Hyun reminded the church leaders the preacher has the responsibility to set the tone for what the body sees as appropriate to talk about.

“What you talk about in your pulpit becomes a safe conversation for other people in your church,” Hyun said. “So if you don’t talk about about issues of justice, other people won’t think you can talk about issues of justice.”

Being found in Jesus means one is able to die to his own rights because he stands for them, Hyun said.

“Ultimately the gospel is that you don’t have to fight for your rights anymore because you know Christ has done that for you.

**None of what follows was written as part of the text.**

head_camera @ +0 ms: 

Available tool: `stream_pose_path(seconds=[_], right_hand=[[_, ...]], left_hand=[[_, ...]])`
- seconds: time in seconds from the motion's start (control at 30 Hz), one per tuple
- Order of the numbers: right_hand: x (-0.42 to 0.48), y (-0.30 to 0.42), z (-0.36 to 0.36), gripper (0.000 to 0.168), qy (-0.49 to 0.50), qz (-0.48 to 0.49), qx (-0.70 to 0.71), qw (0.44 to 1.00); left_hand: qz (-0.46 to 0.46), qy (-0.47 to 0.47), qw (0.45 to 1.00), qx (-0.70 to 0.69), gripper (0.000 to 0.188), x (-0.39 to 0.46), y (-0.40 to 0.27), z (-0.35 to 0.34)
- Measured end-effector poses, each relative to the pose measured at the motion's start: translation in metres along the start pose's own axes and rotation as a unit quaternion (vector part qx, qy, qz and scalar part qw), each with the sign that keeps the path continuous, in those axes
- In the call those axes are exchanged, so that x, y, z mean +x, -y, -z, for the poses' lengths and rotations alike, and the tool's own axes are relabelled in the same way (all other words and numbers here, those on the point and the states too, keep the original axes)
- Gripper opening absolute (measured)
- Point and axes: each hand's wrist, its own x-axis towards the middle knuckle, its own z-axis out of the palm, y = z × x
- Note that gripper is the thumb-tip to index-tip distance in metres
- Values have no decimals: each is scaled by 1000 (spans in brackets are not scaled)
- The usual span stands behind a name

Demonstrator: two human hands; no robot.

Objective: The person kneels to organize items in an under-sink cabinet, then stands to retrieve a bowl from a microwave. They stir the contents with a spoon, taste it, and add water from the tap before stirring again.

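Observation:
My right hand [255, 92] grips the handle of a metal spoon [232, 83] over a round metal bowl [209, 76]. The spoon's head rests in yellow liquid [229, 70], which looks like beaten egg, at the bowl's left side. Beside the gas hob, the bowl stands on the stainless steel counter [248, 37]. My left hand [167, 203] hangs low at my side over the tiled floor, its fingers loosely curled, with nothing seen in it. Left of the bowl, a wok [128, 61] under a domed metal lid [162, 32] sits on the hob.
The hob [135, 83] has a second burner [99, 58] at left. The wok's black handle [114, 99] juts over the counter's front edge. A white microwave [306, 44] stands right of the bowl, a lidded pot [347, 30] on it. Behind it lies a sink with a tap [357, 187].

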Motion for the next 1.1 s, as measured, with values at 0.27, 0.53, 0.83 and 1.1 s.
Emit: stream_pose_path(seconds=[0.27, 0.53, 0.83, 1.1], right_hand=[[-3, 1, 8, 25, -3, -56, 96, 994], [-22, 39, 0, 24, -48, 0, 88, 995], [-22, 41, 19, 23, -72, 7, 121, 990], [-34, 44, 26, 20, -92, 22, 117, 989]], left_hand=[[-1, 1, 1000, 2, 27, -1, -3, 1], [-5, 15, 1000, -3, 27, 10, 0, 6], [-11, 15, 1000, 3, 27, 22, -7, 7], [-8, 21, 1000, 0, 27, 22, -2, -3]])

He has stood in your place. He’s taken upon your guilt, your shame on the cross, it’s all paid for,” Hyun said. “Because you know who you are in Christ and you’re secure, now you can be free to fight for the rights of someone else, an advocate on their behalf.”

In his message to church leaders, Sanchez, who was born in Puerto Rico, stated sin issues will persist in our churches because congregations are filled with sinners. He challenged preachers to understand their influence.

“Preaching shapes congregations. Preaching will shape the church,” Sanchez said. “If we are faithfully preaching the Word of God, it is going to shape the congregation in a good and biblical and wholesome way.

“The Word of God should then be reverberating through the conversation. As one of my friends says, ‘The preaching goes out and then the Word should be gossipped throughout the rest of the week.’”

The gospel of Jesus Christ unites all people in him, Sanchez said. Therefore, evangelism is “not just a message to get people out of hell,” but it is how Christians can reveal God’s eternal plan to exalt Christ.

“Know this: Just as the gospel revealed must be proclaimed, the gospel proclaimed must be displayed,” Sanchez said.

The preconference preceded the annual Expositors Summit hosted by Southern Seminary, Oct. 27-29. Audio and video for the event, including a panel discussion on racial reconciliation, will be available at sbts.edu/resources/.